__Your objective__. Report each line of the material below where the word "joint" can be found.

__Data section__.
================

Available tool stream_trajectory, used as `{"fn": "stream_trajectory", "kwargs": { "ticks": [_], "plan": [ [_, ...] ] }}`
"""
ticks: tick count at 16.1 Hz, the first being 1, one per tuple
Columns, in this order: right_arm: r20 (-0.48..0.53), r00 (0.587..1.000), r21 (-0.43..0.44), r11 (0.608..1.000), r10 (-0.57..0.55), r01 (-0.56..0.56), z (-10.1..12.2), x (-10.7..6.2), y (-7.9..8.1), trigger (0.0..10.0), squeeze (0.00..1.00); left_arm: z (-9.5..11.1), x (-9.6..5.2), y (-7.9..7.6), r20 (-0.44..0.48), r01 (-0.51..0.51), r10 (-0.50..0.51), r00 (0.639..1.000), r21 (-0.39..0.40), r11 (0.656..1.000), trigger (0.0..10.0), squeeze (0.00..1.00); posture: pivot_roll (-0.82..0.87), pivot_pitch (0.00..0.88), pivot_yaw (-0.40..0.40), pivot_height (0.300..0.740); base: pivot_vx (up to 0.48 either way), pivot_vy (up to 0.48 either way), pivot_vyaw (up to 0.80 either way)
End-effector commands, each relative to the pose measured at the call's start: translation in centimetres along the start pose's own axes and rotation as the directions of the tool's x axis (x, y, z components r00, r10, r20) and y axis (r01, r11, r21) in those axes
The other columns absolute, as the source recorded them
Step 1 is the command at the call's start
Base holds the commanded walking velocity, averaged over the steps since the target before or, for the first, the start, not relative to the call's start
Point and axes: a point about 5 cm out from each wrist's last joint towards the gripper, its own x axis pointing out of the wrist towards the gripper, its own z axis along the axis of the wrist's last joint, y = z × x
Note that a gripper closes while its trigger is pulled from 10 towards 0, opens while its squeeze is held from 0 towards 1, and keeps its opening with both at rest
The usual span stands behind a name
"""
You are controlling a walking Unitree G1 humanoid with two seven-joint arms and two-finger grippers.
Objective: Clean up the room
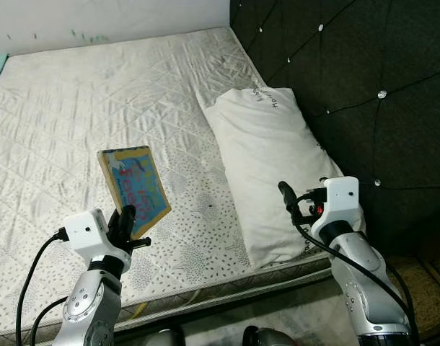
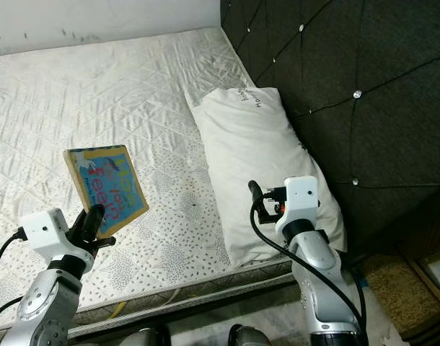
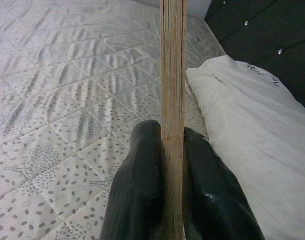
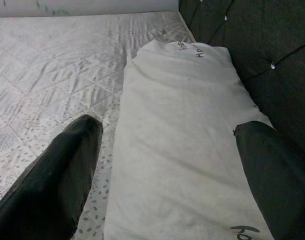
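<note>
A thin picture book [image 1: 133,189] with a blue cover and yellow border is held upright above the near part of the mattress [image 1: 83,94]. My left gripper [image 1: 126,220] is shut on the book's lower edge. The left wrist view shows the book's worn edge [image 3: 172,75] standing between the two black fingers [image 3: 137,190]. A white pillow [image 1: 267,155] lies along the right side of the bed. My right gripper [image 4: 167,127] is open and hovers over the pillow's near end with nothing between its fingers [image 4: 57,175].
A dark tufted headboard [image 1: 364,72] stands along the right side, close to my right arm. The mattress edge [image 1: 205,295] runs just in front of me. A brown rug [image 2: 393,281] lies on the floor at lower right.
</note>
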Motion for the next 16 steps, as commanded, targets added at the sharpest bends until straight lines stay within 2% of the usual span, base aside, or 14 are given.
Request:
{"fn": "stream_trajectory", "kwargs": {
  "ticks": [1, 4, 12, 16],
  "plan": [
    [0.014, 1.000, 0.006, 1.000, 0.014, -0.014, 0.18, -0.29, 0.32, 10.0, 0.00, 0.55, 0.01, 0.24, 0.028, -0.011, 0.011, 1.000, -0.001, 1.000, 10.0, 0.00, -0.16, 0.180, 0.016, 0.740, 0.000, 0.000, 0.00],
    [0.013, 1.000, 0.017, 1.000, 0.026, -0.026, 0.09, -0.32, 0.61, 10.0, 0.00, 0.56, 0.02, 0.27, 0.028, -0.013, 0.013, 1.000, -0.001, 1.000, 10.0, 0.00, -0.16, 0.177, 0.017, 0.735, 0.000, 0.000, 0.00],
    [0.014, 0.999, 0.024, 0.999, 0.044, -0.045, 0.09, -0.35, 0.75, 10.0, 0.00, 0.52, -0.08, 0.23, 0.028, -0.015, 0.015, 0.999, -0.002, 1.000, 10.0, 0.00, -0.15, 0.178, 0.014, 0.640, 0.000, 0.000, 0.00],
    [0.009, 0.998, 0.018, 0.998, 0.058, -0.058, -0.02, -0.26, 0.63, 10.0, 0.00, 0.53, -0.11, 0.38, 0.030, -0.028, 0.028, 0.999, -0.001, 1.000, 10.0, 0.00, -0.15, 0.178, 0.014, 0.632, 0.000, 0.000, 0.00]
  ]
}}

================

__Answer below__.
Point and axes: a point about 5 cm out from each wrist's last joint towards the gripper, its own x axis pointing out of the wrist towards the gripper, its own z axis along the axis of the wrist's last joint, y = z × x
You are controlling a walking Unitree G1 humanoid with two seven-joint arms and two-finger grippers.

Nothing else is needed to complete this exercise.